— What is required —
Only one span is wanted from the lines below: from the one with "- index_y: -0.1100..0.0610" up to and including the one with "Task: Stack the". Copy it exactly, without images.

[Items listed in a dataset]
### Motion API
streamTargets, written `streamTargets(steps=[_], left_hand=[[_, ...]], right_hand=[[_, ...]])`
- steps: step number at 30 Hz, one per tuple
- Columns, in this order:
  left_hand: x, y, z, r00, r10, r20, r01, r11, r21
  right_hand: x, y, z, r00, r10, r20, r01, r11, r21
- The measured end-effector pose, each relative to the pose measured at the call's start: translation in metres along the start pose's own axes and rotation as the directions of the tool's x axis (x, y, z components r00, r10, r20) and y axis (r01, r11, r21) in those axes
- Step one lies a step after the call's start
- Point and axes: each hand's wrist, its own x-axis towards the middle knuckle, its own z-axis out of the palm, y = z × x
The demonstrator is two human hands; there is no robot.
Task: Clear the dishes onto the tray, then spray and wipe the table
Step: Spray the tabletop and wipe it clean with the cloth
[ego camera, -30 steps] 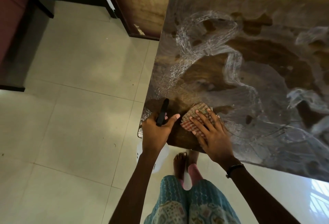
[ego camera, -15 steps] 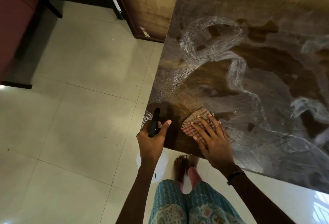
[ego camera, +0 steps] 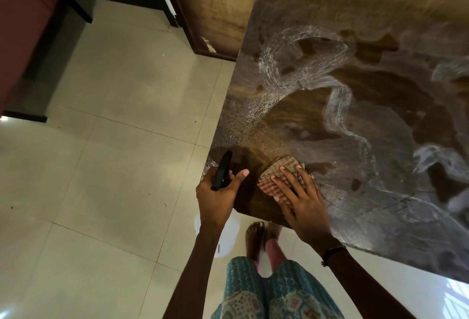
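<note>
Your left hand (ego camera: 215,199) was closed around the neck of the white spray bottle (ego camera: 223,232), its black trigger (ego camera: 222,170) at the desk's near corner. Your right hand (ego camera: 303,204) lay spread and flat, pinning the checked cloth (ego camera: 278,175) to the wet desk (ego camera: 330,125). The cloth looked soft and limp, so pressing with the palm suited it; the damp bottle may be slippery.

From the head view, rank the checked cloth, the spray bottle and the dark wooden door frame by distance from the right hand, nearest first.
1. Checked cloth: under the right hand, near the table corner.
2. Spray bottle: left, in the left hand.
3. Dark wooden door frame: far, upper left.
</note>
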Motion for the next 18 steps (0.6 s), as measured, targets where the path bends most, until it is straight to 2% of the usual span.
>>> streamTargets(steps=[7,10,14,18], left_hand=[[-0.001,0.003,0.002,0.999,-0.022,-0.03,0.022,1.0,-0.004],[0.001,0.003,-0.001,0.998,-0.048,0.031,0.047,0.999,0.012],[0.002,0.004,0.0,0.992,-0.018,0.123,0.009,0.997,0.08],[0.005,0.006,0.003,0.994,-0.009,0.109,-0.006,0.99,0.139]], right_hand=[[0.001,-0.004,0.0,1.0,-0.009,0.007,0.009,1.0,0.002],[0.0,-0.007,0.002,1.0,-0.019,0.002,0.019,1.0,0.001],[0.0,-0.007,0.004,1.0,-0.026,-0.008,0.026,1.0,-0.001],[0.001,-0.009,0.005,0.999,-0.039,-0.014,0.039,0.999,-0.002]])
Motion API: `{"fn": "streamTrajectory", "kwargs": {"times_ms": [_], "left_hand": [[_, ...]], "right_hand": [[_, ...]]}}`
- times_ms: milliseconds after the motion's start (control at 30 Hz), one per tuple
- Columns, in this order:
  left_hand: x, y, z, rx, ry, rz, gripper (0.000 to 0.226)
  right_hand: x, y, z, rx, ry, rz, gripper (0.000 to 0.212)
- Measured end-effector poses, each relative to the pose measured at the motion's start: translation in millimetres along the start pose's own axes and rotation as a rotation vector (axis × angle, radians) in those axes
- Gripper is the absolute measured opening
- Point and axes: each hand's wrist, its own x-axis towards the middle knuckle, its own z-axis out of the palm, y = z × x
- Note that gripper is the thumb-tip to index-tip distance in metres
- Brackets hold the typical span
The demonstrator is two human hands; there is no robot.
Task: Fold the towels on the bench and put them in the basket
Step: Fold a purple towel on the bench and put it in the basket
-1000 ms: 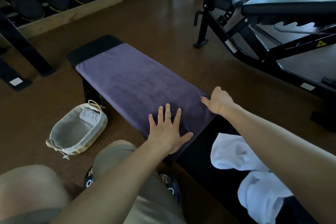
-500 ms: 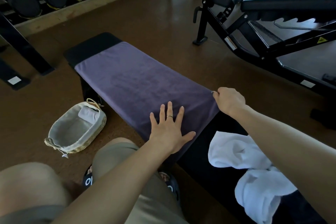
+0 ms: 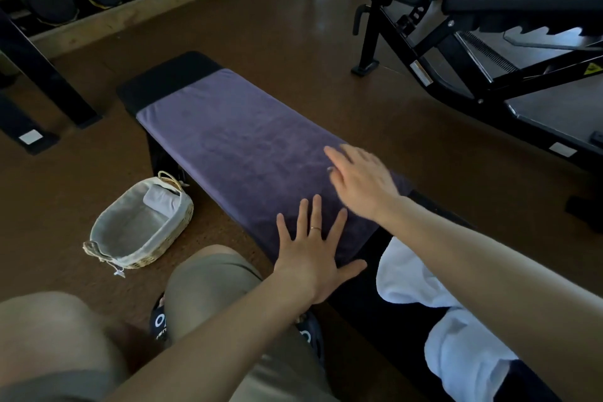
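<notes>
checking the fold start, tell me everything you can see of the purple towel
The purple towel looks like soft terry cloth, spread flat in one smooth layer lengthwise over the black bench, whose far end stays bare. The left hand presses flat on its near edge, fingers spread. The right hand, blurred, is open over its near right part. It is not yet folded.

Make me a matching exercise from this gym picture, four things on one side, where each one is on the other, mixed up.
Things:
1. purple towel
2. white towel
3. basket
4. left hand

Places:
A. on the floor beside the bench
B. spread flat along the bench top
C. crumpled at the bench's near end
D. pressing flat on the purple towel's near edge

Pairs: 1-B, 2-C, 3-A, 4-D
</notes>
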Motion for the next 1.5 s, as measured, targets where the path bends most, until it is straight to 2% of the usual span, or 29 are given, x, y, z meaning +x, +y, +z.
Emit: {"fn": "streamTrajectory", "kwargs": {"times_ms": [100,200,233,333,367,500,600,700,900,1100,1267,1367,1500], "left_hand": [[-15.1,-2.4,1.6,-0.038,-0.039,0.039,0.088],[-24.6,-10.3,-10.4,-0.060,-0.102,0.070,0.081],[-23.7,-13.1,-16.3,-0.080,-0.067,0.070,0.078],[-6.9,-21.1,-26.5,-0.109,0.198,0.006,0.073],[-1.4,-22.2,-24.5,-0.116,0.230,-0.029,0.074],[-0.8,-18.1,3.0,-0.079,0.123,-0.061,0.085],[-7.8,-20.3,10.3,-0.061,0.108,-0.046,0.093],[-13.0,-19.3,10.6,-0.046,0.077,-0.032,0.102],[-21.8,-17.1,13.9,-0.027,0.027,0.015,0.106],[-27.0,-21.2,10.4,-0.041,-0.015,0.062,0.104],[-45.9,-27.1,5.6,0.073,-0.013,0.145,0.110],[-52.3,-23.1,6.5,0.161,0.091,0.159,0.110],[-55.8,-11.8,10.5,0.161,0.231,0.129,0.084]], "right_hand": [[-8.7,-0.4,17.4,-0.030,-0.185,-0.010,0.058],[-13.8,5.7,16.7,-0.057,-0.188,-0.007,0.058],[-12.6,5.2,14.1,-0.048,-0.181,-0.012,0.058],[-8.1,-1.2,10.5,-0.017,-0.146,-0.026,0.057],[-8.4,-1.9,12.3,-0.005,-0.155,-0.005,0.057],[-11.6,16.2,19.0,-0.054,-0.209,0.138,0.058],[-12.2,37.4,12.0,-0.044,-0.276,0.335,0.059],[-11.9,44.1,7.4,-0.052,-0.302,0.398,0.061],[-17.9,41.6,6.0,-0.056,-0.261,0.410,0.066],[-19.3,42.9,-3.3,-0.011,-0.292,0.480,0.070],[-20.5,45.4,-14.9,0.056,-0.162,0.528,0.058],[-20.0,43.3,-21.3,0.113,-0.114,0.552,0.056],[-18.0,41.3,-28.8,0.132,-0.072,0.567,0.053]]}}
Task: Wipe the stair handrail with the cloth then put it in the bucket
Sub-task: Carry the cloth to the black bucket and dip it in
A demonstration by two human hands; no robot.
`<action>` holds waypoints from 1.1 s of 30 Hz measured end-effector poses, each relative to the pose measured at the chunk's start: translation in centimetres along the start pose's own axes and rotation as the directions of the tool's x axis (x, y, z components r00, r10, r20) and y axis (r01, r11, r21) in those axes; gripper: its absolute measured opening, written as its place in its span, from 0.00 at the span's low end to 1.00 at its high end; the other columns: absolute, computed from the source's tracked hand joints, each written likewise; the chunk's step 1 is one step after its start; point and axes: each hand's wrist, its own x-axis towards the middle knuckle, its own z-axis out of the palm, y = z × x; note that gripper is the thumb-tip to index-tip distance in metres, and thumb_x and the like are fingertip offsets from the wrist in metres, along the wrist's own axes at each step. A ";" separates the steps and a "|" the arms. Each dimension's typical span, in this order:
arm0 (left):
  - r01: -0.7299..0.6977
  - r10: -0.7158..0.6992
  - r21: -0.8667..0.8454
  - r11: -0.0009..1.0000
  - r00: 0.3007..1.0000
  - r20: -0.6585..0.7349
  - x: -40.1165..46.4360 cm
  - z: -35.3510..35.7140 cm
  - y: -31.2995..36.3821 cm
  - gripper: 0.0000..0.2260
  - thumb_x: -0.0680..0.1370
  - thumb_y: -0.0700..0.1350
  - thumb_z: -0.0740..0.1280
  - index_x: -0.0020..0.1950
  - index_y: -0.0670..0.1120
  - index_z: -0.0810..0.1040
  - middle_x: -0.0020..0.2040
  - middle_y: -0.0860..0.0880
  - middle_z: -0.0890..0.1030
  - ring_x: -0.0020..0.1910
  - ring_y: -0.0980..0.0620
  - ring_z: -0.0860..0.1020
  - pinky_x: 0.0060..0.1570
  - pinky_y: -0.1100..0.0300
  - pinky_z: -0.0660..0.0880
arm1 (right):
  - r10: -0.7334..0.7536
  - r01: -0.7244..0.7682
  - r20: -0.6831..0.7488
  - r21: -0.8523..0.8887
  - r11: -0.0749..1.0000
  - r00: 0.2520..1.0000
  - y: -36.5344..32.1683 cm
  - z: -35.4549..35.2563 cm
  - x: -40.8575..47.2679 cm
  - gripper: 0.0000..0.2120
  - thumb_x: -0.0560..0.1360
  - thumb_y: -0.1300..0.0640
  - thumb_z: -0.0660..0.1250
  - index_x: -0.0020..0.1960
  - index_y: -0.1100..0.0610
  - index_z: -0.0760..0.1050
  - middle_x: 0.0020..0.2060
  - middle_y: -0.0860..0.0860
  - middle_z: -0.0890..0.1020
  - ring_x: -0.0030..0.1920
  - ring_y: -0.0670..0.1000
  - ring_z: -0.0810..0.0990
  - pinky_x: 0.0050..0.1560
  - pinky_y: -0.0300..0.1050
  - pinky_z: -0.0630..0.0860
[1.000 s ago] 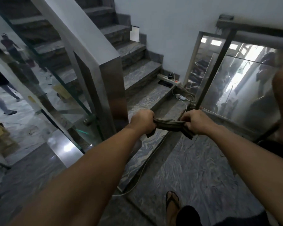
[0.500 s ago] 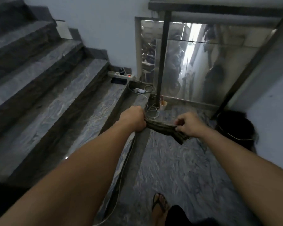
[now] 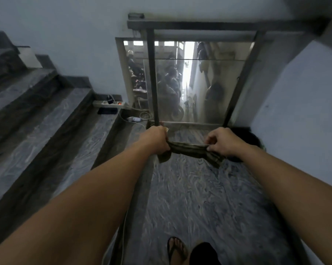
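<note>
A dark, rolled-up cloth (image 3: 190, 149) is stretched between my two hands above the landing floor. My left hand (image 3: 156, 139) is closed around its left end, and a short tail hangs below the fist. My right hand (image 3: 221, 142) pinches the right end with fingers and thumb. A black bucket (image 3: 254, 139) stands on the floor in the right corner, mostly hidden behind my right hand and wrist. A metal handrail (image 3: 218, 25) tops a glass panel ahead, with two dark posts under it.
Grey marble steps (image 3: 52, 119) climb on the left. A white power strip (image 3: 108, 104) with plugs and cables (image 3: 140, 117) lies on a step near the glass. A white wall (image 3: 299, 111) closes the right side. My sandalled foot (image 3: 177, 249) is at the bottom.
The view has swung right, away from the slanted steel handrail to the landing's glass panel and bucket corner. Both hands keep hold of the cloth, now stretched wider.
</note>
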 end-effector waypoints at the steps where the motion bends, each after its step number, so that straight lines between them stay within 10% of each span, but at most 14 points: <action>1: -0.008 0.008 0.000 1.000 1.000 0.007 0.3 0.2 0.6 0.07 0.72 0.46 0.71 0.49 0.45 0.81 0.46 0.47 0.81 0.46 0.49 0.80 0.50 0.51 0.80 | 0.006 -0.006 -0.010 0.000 1.000 1.000 0.6 -0.3 -0.4 0.07 0.67 0.59 0.76 0.39 0.47 0.81 0.37 0.46 0.81 0.41 0.48 0.80 0.46 0.43 0.76; 33: -0.241 0.211 0.129 0.962 0.955 0.208 38.9 13.3 23.3 0.14 0.74 0.51 0.67 0.55 0.45 0.81 0.53 0.43 0.83 0.54 0.44 0.80 0.53 0.53 0.77 | 0.429 -0.419 -0.118 0.101 0.902 0.895 33.6 -9.3 17.0 0.08 0.68 0.62 0.70 0.38 0.50 0.83 0.33 0.48 0.82 0.39 0.51 0.81 0.46 0.45 0.78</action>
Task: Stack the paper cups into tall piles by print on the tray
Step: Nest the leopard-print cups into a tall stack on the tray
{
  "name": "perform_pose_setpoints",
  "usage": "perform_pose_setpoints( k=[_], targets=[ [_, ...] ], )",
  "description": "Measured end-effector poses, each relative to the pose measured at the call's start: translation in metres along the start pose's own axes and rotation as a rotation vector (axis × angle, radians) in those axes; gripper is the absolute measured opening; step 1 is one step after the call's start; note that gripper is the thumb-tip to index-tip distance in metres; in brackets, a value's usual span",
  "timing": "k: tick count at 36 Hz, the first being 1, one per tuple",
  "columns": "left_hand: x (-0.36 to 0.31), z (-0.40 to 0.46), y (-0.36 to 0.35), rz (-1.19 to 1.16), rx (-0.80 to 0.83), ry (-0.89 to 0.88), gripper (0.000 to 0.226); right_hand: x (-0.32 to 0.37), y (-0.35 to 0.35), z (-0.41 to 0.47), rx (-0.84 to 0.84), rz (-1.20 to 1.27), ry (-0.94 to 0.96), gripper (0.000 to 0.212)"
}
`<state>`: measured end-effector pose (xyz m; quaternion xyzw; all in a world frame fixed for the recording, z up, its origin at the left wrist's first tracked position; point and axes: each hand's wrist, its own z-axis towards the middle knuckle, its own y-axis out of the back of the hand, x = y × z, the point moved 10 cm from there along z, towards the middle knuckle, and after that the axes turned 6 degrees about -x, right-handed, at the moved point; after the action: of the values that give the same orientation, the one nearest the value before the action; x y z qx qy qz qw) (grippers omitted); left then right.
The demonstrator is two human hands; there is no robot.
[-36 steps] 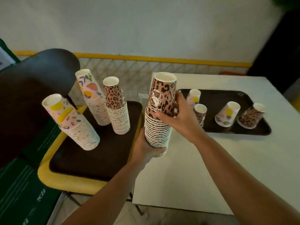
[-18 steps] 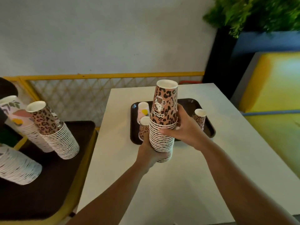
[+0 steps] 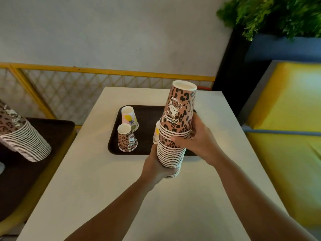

— Problem solution —
  - index_y: -0.1100..0.0610
  - index_z: -0.0760..0.1050
  - middle_x: 0.0020..0.2060
  - middle_y: -0.0860..0.0860
  - middle_z: -0.0890..0.1020
  - ring_x: -0.0030..0.1920
  - ring_y: -0.0670..0.1000
  - ring_z: -0.0810..0.0990
  - pinky_x: 0.0050..0.1560
  - pinky_y: -0.0300..0.1050
  - pinky_z: -0.0630..0.0860
[1.000 s ago] 
[0.500 s ago] 
[now] 
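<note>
A dark, rolled-up cloth (image 3: 190, 149) is stretched between my two hands above the landing floor. My left hand (image 3: 156, 139) is closed around its left end, and a short tail hangs below the fist. My right hand (image 3: 221, 142) pinches the right end with fingers and thumb. A black bucket (image 3: 254, 139) stands on the floor in the right corner, mostly hidden behind my right hand and wrist. A metal handrail (image 3: 218, 25) tops a glass panel ahead, with two dark posts under it.
Grey marble steps (image 3: 52, 119) climb on the left. A white power strip (image 3: 108, 104) with plugs and cables (image 3: 140, 117) lies on a step near the glass. A white wall (image 3: 299, 111) closes the right side. My sandalled foot (image 3: 177, 249) is at the bottom.
The view has swung right, away from the slanted steel handrail to the landing's glass panel and bucket corner. Both hands keep hold of the cloth, now stretched wider.
</note>
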 end-effector waypoints at the steps where the motion bends, each after its step number, so that straight lines between them stay within 10% of each span, but at most 14 points: <action>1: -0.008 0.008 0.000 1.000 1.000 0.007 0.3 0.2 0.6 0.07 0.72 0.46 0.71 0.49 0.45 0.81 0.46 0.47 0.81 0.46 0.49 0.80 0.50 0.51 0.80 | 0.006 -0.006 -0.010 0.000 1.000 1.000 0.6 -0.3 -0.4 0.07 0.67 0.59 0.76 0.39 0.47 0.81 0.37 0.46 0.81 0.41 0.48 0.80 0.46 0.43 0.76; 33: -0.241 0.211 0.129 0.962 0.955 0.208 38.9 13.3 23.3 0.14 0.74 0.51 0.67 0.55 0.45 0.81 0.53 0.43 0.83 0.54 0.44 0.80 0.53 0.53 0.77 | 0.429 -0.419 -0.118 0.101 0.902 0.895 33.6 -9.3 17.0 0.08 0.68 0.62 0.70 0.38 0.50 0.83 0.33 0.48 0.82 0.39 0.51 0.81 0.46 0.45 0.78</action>
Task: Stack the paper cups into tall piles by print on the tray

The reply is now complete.